YOUR TASK:
The complete listing, repeated precisely, must form the answer.

PROVIDED MATERIAL:

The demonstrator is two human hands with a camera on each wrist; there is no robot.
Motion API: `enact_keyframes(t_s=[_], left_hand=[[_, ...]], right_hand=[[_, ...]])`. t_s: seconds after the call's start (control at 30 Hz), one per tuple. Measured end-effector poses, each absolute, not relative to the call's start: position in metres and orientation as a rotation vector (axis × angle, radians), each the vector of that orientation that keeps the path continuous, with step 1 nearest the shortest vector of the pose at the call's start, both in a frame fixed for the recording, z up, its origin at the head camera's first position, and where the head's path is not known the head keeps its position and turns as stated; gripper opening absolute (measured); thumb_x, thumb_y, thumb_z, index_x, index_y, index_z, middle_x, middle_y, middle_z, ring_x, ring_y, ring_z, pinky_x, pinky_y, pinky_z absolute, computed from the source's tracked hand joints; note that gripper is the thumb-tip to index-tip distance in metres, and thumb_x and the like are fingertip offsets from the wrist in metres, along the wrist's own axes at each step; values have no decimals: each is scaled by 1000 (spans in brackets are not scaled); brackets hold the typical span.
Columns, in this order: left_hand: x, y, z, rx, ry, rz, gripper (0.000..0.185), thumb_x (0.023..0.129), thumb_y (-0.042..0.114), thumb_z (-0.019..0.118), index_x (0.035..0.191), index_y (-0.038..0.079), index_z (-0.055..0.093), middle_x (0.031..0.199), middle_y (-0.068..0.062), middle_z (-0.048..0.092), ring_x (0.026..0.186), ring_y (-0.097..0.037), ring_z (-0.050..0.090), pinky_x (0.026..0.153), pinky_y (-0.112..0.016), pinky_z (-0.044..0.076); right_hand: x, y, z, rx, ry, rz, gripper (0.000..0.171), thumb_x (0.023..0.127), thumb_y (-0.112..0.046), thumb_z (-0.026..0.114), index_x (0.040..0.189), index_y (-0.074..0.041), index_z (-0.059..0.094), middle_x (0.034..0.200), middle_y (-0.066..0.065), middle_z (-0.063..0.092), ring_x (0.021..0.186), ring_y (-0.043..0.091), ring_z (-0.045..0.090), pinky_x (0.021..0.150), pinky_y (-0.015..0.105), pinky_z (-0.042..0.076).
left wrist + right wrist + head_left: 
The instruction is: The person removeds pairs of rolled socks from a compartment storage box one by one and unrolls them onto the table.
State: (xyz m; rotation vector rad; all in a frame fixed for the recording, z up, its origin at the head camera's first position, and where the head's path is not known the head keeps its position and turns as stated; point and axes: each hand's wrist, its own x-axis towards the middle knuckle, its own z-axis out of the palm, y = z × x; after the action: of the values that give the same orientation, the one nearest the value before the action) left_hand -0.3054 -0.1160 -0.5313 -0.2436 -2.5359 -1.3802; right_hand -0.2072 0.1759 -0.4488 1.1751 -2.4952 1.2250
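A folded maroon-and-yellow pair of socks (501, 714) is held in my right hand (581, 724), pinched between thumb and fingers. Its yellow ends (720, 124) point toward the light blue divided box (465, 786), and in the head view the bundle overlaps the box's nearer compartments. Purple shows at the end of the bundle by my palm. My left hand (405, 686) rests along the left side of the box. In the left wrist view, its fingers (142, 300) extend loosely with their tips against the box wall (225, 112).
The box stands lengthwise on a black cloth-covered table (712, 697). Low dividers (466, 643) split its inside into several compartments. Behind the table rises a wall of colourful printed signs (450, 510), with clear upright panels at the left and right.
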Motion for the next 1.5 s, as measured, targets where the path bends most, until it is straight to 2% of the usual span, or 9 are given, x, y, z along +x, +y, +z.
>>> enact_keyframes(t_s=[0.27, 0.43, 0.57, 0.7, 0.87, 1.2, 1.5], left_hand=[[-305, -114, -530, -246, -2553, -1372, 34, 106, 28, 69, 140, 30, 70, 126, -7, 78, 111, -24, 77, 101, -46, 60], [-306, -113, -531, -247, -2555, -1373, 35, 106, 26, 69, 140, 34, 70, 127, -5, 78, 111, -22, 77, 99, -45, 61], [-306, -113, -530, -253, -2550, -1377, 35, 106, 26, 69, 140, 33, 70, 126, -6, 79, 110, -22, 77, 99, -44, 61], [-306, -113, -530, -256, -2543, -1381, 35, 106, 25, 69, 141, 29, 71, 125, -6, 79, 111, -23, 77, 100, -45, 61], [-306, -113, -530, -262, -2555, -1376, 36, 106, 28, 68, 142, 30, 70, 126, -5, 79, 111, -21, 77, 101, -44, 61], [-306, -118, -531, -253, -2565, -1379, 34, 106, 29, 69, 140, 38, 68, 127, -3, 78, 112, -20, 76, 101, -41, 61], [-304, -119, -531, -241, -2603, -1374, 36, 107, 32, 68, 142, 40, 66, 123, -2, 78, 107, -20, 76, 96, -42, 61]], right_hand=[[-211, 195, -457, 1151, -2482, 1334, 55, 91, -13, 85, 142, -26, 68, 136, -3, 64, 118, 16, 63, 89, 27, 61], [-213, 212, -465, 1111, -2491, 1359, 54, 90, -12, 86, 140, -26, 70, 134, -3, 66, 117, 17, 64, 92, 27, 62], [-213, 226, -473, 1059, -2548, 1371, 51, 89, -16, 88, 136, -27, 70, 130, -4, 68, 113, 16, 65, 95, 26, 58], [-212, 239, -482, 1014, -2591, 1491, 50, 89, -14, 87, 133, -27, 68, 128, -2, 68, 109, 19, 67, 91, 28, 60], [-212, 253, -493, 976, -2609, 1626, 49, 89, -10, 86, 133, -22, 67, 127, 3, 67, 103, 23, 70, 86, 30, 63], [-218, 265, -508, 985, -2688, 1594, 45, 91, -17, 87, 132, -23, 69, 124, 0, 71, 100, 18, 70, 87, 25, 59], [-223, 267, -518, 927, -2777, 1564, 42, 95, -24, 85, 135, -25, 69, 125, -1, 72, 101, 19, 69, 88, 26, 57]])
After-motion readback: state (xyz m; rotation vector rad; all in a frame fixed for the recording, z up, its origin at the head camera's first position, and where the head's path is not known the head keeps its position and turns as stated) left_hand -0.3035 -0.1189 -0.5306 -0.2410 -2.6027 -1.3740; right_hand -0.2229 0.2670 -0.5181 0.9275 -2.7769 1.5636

SOLUTION TO THIS PROBLEM:
The demonstrator is two human hands with a camera on each wrist; there is no robot.
Motion API: `enact_keyframes(t_s=[_], left_hand=[[_, ...]], right_hand=[[_, ...]])`. t_s: seconds after the call's start (control at 30 Hz), one per tuple. Measured end-effector poses, each absolute, not relative to the call's start: position in metres and orientation as a rotation vector (axis × angle, radians), each the vector of that orientation that keeps the path continuous, with step 1 nearest the shortest vector of the pose at the call's start, both in a frame fixed for the recording, z up, its origin at the head camera's first position, and where the head's path is not known the head keeps its position and turns as stated; gripper opening absolute (measured); thumb_x, thumb_y, thumb_z, index_x, index_y, index_z, middle_x, middle_y, middle_z, ring_x, ring_y, ring_z, pinky_x, pinky_y, pinky_z absolute, computed from the source's tracked hand joints; note that gripper is the thumb-tip to index-tip distance in metres, and thumb_x and the like are fingertip offsets from the wrist in metres, along the wrist's own axes at each step; values have no decimals: each is scaled by 1000 (spans in brackets are not scaled); brackets hold the typical span.
Columns, in this order: left_hand: x, y, z, rx, ry, rz, gripper (0.000..0.185), thumb_x (0.023..0.129), thumb_y (-0.042..0.114), thumb_z (-0.019..0.118), index_x (0.035..0.191), index_y (-0.038..0.079), index_z (-0.055..0.093), middle_x (0.031..0.199), middle_y (-0.068..0.062), middle_z (-0.048..0.092), ring_x (0.026..0.186), ring_y (-0.097..0.037), ring_z (-0.050..0.090), pinky_x (0.026..0.153), pinky_y (-0.112..0.016), pinky_z (-0.044..0.076); right_hand: x, y, z, rx, ry, rz, gripper (0.000..0.171), thumb_x (0.023..0.127), thumb_y (-0.112..0.046), thumb_z (-0.026..0.114), index_x (0.040..0.189), index_y (-0.074..0.041), index_z (-0.059..0.094), middle_x (0.034..0.200), middle_y (-0.066..0.065), middle_z (-0.063..0.092), ring_x (0.021..0.186), ring_y (-0.043..0.091), ring_z (-0.045..0.090), pinky_x (0.021..0.150), pinky_y (-0.015..0.105), pinky_z (-0.042..0.076).
left wrist + right wrist + head_left: 
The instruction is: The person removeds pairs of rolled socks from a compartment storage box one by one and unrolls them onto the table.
State: (xyz m; rotation vector rad; all in a frame fixed for the recording, z up, its origin at the head camera's first position, and where the head's path is not known the head keeps its position and turns as stated; point and axes: each hand's wrist, its own x-axis towards the middle knuckle, its own z-axis out of the palm, y = z × x; after the action: of the values that give the same orientation, the one nearest the value before the action) left_hand -0.3054 -0.1160 -0.5313 -0.2436 -2.5359 -1.3802; right_hand -0.2072 0.1759 -0.4488 1.1751 -2.4952 1.2250
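A folded maroon-and-yellow pair of socks (501, 714) is held in my right hand (581, 724), pinched between thumb and fingers. Its yellow ends (720, 124) point toward the light blue divided box (465, 786), and in the head view the bundle overlaps the box's nearer compartments. Purple shows at the end of the bundle by my palm. My left hand (405, 686) rests along the left side of the box. In the left wrist view, its fingers (142, 300) extend loosely with their tips against the box wall (225, 112).
The box stands lengthwise on a black cloth-covered table (712, 697). Low dividers (466, 643) split its inside into several compartments. Behind the table rises a wall of colourful printed signs (450, 510), with clear upright panels at the left and right.
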Motion for the next 1.5 s, as measured, targets where the path bends most, until it is straight to 2% of the usual span, or 9 are given, x, y, z along +x, +y, +z.
>>> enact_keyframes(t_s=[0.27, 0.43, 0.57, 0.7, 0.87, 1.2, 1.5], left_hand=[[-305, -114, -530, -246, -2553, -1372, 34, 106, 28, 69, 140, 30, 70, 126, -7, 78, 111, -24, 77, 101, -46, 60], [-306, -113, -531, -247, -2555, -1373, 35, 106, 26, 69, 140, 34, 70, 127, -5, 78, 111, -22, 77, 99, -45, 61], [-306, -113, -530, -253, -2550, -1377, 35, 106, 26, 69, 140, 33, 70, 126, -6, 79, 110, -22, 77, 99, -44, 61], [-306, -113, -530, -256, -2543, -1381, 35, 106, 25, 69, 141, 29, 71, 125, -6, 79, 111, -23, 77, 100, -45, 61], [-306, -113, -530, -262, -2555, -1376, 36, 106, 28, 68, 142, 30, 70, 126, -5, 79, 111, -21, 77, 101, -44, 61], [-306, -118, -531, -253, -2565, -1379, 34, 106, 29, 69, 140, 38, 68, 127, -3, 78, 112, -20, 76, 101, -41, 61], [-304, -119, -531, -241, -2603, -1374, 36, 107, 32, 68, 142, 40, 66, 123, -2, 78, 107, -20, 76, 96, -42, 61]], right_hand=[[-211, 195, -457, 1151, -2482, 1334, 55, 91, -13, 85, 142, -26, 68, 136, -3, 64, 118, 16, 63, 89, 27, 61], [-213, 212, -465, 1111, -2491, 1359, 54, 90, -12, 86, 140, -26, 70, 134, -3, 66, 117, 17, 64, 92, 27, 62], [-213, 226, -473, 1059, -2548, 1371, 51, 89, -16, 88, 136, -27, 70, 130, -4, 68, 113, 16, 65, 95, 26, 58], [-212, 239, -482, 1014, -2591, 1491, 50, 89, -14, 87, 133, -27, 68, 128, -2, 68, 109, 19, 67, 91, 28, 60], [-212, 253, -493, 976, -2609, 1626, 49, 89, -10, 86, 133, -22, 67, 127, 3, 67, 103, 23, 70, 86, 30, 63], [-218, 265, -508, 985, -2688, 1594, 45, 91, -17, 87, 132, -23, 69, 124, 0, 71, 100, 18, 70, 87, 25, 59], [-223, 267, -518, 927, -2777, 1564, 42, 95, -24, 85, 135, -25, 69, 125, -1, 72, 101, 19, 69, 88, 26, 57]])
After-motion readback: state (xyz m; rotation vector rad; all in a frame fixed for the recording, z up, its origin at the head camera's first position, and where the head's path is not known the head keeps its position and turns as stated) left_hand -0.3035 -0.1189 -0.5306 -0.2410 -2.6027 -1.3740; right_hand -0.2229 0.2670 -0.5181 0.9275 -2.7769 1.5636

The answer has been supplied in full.